Per un po' pensò che forse, se solo avesse lasciato che i suoi occhi si adattassero, alla fine qualche debole sagoma sarebbe diventata visibile.

Non c'erano barlumi di luce lunare che scivolassero così in profondità nei sotterranei. Nessuna torcia nei corridoi fuori dalla cella. Solo sempre più buio, finché a volte si chiedeva se fosse cieca.

Aveva esplorato ogni centimetro della cella con la punta delle dita. La porta, sigillata con la magia, non aveva una serratura da scassinare, anche se lei non aveva altro che paglia e un vaso da notte. Annusò l'aria nella speranza che potesse indicare qualcosa; la stagione, il lontano profumo di cibo o di pozioni. L'aria era stantia, umida, fredda. Senza vita.

Aveva sperato che, se avesse controllato abbastanza attentamente, avrebbe trovato una lastra di pietra spostata nel muro; qualche scomparto segreto che nascondesse un chiodo, o un cucchiaio, o persino un po' di corda. A quanto pare la cella non aveva mai ospitato un prigioniero audace. Nessun graffio a segnare il tempo. Nessun sasso malfermo. Niente.

Nient'altro che oscurità.

Non poteva nemmeno parlare ad alta voce per alleviare il silenzio incessante. Era stato il regalo d'addio della Umbridge dopo che l'avevano trascinata nella cella e controllato le manette un'ultima volta.

Stavano per andarsene quando la Umbridge fece una pausa e sussurrò: "Silencio."

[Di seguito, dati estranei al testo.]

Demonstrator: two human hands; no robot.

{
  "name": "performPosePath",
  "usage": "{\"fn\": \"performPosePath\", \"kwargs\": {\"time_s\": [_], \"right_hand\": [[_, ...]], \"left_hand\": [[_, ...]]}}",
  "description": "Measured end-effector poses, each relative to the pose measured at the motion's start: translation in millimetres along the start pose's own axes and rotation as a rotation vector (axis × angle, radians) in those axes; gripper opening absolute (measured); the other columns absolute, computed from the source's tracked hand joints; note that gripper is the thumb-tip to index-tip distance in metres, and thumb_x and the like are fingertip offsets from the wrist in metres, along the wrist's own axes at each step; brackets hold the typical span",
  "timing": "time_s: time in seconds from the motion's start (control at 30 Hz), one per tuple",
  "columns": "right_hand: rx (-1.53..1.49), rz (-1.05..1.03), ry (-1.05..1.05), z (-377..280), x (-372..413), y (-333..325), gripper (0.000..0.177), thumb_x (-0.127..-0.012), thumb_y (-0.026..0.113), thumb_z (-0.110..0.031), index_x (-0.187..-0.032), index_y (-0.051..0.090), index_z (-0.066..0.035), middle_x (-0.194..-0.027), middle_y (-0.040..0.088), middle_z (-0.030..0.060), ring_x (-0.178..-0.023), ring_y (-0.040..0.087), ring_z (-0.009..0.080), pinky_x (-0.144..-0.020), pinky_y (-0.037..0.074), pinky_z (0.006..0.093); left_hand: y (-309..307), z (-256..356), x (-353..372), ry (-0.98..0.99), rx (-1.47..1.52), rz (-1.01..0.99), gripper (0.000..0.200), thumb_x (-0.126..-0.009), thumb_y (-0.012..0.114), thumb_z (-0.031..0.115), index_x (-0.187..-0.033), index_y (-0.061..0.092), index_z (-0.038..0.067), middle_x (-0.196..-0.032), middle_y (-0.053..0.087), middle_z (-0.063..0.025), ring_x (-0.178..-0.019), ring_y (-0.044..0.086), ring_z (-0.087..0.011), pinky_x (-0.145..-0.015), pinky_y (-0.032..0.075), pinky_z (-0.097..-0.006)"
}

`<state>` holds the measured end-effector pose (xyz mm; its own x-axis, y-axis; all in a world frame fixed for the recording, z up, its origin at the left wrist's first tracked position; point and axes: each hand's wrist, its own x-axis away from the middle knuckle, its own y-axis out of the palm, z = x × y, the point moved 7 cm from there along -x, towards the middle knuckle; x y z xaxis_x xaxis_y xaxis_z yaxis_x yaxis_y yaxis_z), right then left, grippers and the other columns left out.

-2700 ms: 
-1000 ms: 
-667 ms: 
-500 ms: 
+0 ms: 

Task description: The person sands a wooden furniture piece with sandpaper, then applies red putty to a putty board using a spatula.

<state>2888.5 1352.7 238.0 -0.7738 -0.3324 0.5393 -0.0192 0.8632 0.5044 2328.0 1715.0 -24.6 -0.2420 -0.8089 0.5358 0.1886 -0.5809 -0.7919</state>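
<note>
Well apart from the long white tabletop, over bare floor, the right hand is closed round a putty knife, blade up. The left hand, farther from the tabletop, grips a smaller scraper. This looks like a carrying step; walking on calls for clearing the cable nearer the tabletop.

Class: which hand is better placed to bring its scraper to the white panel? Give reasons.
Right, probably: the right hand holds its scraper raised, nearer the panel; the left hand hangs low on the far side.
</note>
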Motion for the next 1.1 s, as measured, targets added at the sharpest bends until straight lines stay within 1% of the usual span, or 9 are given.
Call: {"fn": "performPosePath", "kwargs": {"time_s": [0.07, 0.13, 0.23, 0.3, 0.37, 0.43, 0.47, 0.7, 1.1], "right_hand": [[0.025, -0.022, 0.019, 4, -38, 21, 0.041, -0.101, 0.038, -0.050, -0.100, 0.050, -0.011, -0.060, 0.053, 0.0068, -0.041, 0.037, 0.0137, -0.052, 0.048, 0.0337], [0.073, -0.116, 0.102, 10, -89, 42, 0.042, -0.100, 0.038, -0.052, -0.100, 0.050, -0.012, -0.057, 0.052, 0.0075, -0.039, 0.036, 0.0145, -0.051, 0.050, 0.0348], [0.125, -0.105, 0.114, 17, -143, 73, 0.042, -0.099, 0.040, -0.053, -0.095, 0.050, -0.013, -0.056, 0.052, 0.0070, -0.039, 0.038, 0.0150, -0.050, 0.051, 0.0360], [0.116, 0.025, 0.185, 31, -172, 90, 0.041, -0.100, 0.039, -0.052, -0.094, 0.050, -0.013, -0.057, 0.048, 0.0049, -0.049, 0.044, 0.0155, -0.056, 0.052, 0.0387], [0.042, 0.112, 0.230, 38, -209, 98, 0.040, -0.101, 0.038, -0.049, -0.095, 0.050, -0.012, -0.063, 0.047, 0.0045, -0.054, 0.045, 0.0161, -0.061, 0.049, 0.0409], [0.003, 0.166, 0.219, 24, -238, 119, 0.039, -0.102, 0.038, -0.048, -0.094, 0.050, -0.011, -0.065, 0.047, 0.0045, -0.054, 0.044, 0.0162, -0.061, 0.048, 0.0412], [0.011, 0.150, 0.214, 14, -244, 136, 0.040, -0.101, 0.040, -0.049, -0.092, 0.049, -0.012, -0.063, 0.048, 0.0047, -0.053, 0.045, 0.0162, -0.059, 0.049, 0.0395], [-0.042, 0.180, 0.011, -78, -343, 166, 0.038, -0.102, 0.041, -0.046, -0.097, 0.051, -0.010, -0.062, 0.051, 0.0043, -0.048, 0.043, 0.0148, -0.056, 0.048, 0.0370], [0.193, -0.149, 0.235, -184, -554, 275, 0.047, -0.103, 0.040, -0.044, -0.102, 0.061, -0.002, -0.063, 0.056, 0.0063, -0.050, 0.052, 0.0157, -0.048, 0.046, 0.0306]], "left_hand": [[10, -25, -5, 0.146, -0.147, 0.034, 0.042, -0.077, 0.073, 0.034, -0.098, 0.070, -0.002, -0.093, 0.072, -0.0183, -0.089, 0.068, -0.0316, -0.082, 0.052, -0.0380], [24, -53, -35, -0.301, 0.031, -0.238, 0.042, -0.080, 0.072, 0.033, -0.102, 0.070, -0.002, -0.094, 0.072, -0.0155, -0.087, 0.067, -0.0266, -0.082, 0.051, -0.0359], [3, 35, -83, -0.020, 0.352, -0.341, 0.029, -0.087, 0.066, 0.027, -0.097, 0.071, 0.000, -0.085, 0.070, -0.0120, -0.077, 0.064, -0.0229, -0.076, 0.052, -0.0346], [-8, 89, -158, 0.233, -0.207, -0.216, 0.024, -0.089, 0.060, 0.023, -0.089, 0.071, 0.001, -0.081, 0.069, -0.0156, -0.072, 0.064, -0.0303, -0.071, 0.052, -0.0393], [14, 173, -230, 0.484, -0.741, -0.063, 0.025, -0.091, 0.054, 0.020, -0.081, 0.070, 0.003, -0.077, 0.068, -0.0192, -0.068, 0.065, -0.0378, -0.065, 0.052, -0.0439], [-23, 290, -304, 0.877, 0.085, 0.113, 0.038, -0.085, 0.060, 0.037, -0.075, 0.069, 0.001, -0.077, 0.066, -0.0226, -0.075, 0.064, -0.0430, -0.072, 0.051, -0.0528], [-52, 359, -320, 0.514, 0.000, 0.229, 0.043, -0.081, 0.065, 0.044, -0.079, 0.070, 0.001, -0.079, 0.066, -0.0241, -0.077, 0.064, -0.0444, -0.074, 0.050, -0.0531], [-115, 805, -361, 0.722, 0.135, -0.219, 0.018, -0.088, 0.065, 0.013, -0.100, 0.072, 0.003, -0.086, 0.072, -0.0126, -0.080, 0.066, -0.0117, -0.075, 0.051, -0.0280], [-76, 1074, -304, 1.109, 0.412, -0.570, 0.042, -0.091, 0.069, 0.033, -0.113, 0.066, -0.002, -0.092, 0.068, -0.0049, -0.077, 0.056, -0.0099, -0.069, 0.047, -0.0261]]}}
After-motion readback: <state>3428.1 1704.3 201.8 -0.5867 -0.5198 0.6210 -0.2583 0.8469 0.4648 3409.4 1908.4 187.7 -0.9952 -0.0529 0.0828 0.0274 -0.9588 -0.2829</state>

Pungendo il mento di Hermione con la bacchetta in modo che i loro occhi si incontrassero, disse: "Capirai presto."

La Umbridge ridacchiò, e il suo alito stucchevole e zuccheroso passò sul viso di Hermione.

Hermione era stata lasciata nell'oscurità e nel silenzio.

Era stata dimenticata? Non era mai venuto nessuno. Nessuna tortura. Nessun interrogatorio. Solo una solitudine buia e silenziosa.

I pasti apparivano. Casualmente, così che lei non potesse tenere nemmeno la cognizione del tempo.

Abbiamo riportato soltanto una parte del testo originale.